Your objective
Copy the listing that follows exactly. Its pictures do not belong in the copy.

[Start of Attachment]

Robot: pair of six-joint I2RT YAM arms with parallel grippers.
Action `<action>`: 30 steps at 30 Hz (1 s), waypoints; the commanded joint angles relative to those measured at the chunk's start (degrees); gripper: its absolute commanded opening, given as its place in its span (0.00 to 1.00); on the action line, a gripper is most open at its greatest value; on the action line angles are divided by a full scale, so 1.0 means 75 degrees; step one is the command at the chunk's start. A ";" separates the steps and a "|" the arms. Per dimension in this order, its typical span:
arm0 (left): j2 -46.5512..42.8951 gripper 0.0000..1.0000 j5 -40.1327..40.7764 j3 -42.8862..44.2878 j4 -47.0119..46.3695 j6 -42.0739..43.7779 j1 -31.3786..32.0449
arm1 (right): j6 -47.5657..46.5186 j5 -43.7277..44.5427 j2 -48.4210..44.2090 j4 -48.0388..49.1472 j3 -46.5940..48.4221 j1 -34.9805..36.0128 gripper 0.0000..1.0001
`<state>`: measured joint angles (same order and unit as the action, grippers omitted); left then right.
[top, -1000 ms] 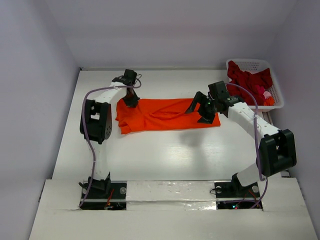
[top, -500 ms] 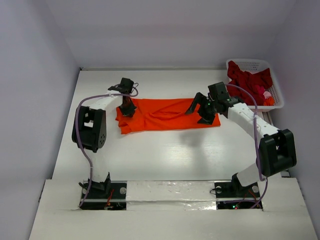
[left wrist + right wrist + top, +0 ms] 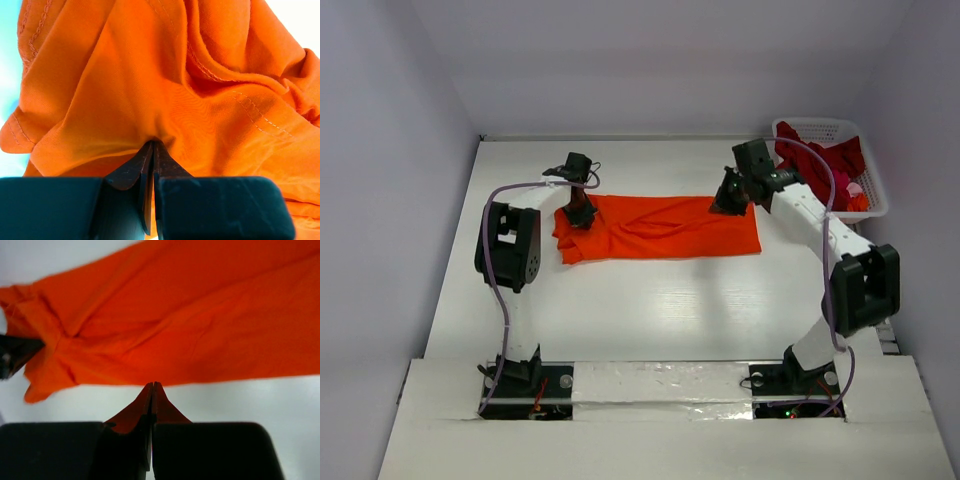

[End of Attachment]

Answer section
Robot: pair of six-joint I2RT YAM arms with parallel grippers.
Action `<action>`: 30 steps at 30 Hz (1 s), waypoints; the commanded joint angles relative to those measured at the chunk's start (degrees); gripper: its absolute commanded opening, given as its place in its span (0.00 to 1.00); on the action line, a gripper is most open at its greatest value; on the action line angles are divided by a full scale, so 1.0 means 75 degrees; step one is the command at the chunk's start. A ";" separates the steps and a "|" the arms. Per dimension in this order, its typical span:
arm0 (left): j2 -46.5512..42.8951 gripper 0.0000..1.0000 j5 -40.1327..40.7764 j3 -42.8862..44.2878 j4 -47.0119..46.3695 j6 -42.0739..43.7779 j1 -31.3786..32.0449
arm1 (right): j6 -47.5657..46.5186 j5 -43.7277..44.5427 j2 -48.4210..44.2090 j4 -48.0388..49.1472 j3 -46.5940..48.4221 j1 -34.9805..36.0128 gripper 0.0000..1.0001
`<state>`: measured joint angles (same order and unit as the action, grippers omitted); left then right.
[top, -1000 ms] 
[top, -500 ms] 
[left wrist + right wrist + top, +0 ms] 

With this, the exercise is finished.